■ **The data**
-----

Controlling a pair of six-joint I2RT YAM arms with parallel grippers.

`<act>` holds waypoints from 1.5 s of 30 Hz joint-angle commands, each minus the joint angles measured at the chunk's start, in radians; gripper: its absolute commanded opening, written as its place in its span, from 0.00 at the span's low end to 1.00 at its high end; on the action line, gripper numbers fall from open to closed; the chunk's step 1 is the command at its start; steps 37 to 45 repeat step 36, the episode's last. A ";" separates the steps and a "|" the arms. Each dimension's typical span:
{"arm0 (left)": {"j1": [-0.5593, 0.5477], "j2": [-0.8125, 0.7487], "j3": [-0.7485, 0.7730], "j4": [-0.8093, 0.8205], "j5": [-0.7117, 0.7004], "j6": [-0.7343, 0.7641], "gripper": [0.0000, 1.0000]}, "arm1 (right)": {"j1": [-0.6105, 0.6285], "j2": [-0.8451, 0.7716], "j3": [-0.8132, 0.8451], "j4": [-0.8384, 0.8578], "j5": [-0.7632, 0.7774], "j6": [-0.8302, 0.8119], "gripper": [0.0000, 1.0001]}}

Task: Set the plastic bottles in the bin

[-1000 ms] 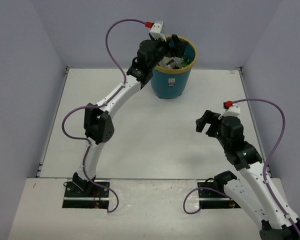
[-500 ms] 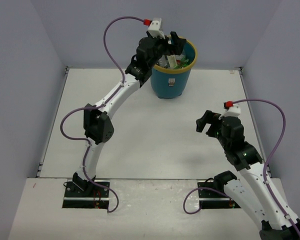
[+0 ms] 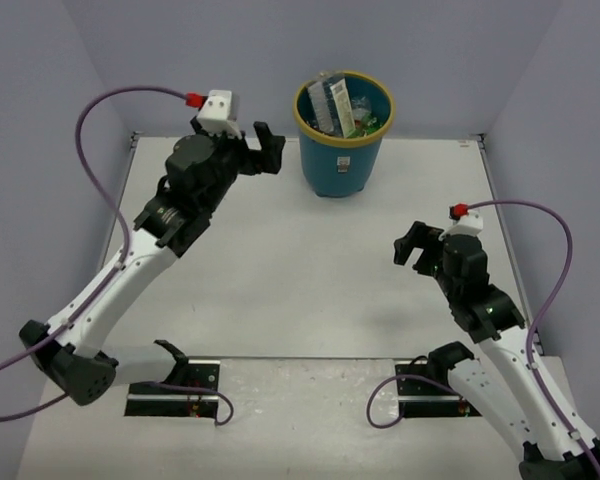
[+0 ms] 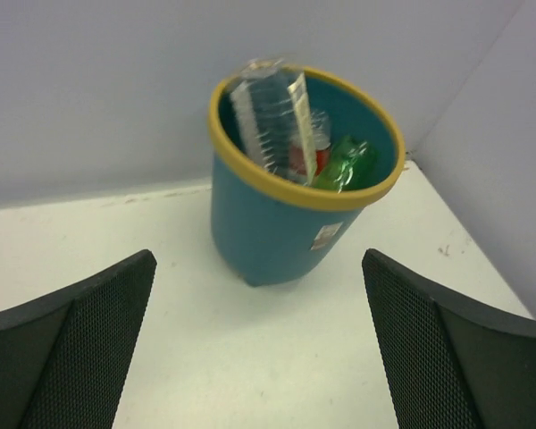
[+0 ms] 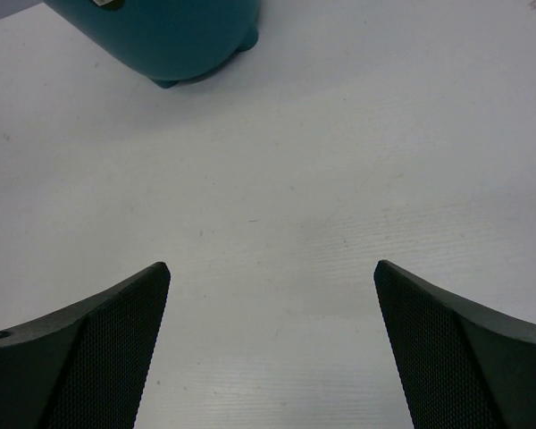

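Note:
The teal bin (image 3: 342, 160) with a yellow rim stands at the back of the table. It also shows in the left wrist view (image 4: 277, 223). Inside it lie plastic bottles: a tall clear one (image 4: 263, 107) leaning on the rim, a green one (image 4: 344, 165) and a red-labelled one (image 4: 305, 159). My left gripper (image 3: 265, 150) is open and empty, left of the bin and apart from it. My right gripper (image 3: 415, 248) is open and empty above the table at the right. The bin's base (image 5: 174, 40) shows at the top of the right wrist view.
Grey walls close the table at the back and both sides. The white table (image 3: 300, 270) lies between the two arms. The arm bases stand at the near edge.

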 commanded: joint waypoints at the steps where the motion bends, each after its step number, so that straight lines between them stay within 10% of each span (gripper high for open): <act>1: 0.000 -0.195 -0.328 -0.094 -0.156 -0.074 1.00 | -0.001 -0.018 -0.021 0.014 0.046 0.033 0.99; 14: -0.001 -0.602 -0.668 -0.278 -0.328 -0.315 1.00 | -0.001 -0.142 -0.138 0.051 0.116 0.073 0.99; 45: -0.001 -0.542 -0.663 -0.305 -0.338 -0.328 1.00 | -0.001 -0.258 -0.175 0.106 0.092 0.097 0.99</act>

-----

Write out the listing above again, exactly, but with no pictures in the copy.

■ **Task response**
Controlling a pair of six-joint I2RT YAM arms with parallel grippers.

`<act>` holds waypoints from 1.5 s of 30 Hz joint-angle commands, each minus the joint angles measured at the chunk's start, in radians; gripper: its absolute commanded opening, written as its place in its span, from 0.00 at the span's low end to 1.00 at its high end; on the action line, gripper numbers fall from open to closed; the chunk's step 1 is the command at its start; steps 37 to 45 repeat step 36, the episode's last. A ";" separates the steps and a "|" the arms. Each dimension's typical span:
{"arm0 (left)": {"j1": [-0.5593, 0.5477], "j2": [-0.8125, 0.7487], "j3": [-0.7485, 0.7730], "j4": [-0.8093, 0.8205], "j5": [-0.7117, 0.7004], "j6": [-0.7343, 0.7641], "gripper": [0.0000, 1.0000]}, "arm1 (right)": {"j1": [-0.6105, 0.6285], "j2": [-0.8451, 0.7716], "j3": [-0.8132, 0.8451], "j4": [-0.8384, 0.8578], "j5": [-0.7632, 0.7774], "j6": [-0.8302, 0.8119], "gripper": [0.0000, 1.0001]}}

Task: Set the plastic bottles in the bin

[-1000 ms] 
[-500 ms] 
[+0 ms] 
[+0 ms] 
[+0 ms] 

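Note:
The teal bin (image 3: 342, 160) with a yellow rim stands at the back of the table. It also shows in the left wrist view (image 4: 277, 223). Inside it lie plastic bottles: a tall clear one (image 4: 263, 107) leaning on the rim, a green one (image 4: 344, 165) and a red-labelled one (image 4: 305, 159). My left gripper (image 3: 265, 150) is open and empty, left of the bin and apart from it. My right gripper (image 3: 415, 248) is open and empty above the table at the right. The bin's base (image 5: 174, 40) shows at the top of the right wrist view.
Grey walls close the table at the back and both sides. The white table (image 3: 300, 270) lies between the two arms. The arm bases stand at the near edge.
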
 commanded: joint waypoints at the steps where the motion bends, each after its step number, so that straight lines between them stay within 10% of each span (gripper high for open): <act>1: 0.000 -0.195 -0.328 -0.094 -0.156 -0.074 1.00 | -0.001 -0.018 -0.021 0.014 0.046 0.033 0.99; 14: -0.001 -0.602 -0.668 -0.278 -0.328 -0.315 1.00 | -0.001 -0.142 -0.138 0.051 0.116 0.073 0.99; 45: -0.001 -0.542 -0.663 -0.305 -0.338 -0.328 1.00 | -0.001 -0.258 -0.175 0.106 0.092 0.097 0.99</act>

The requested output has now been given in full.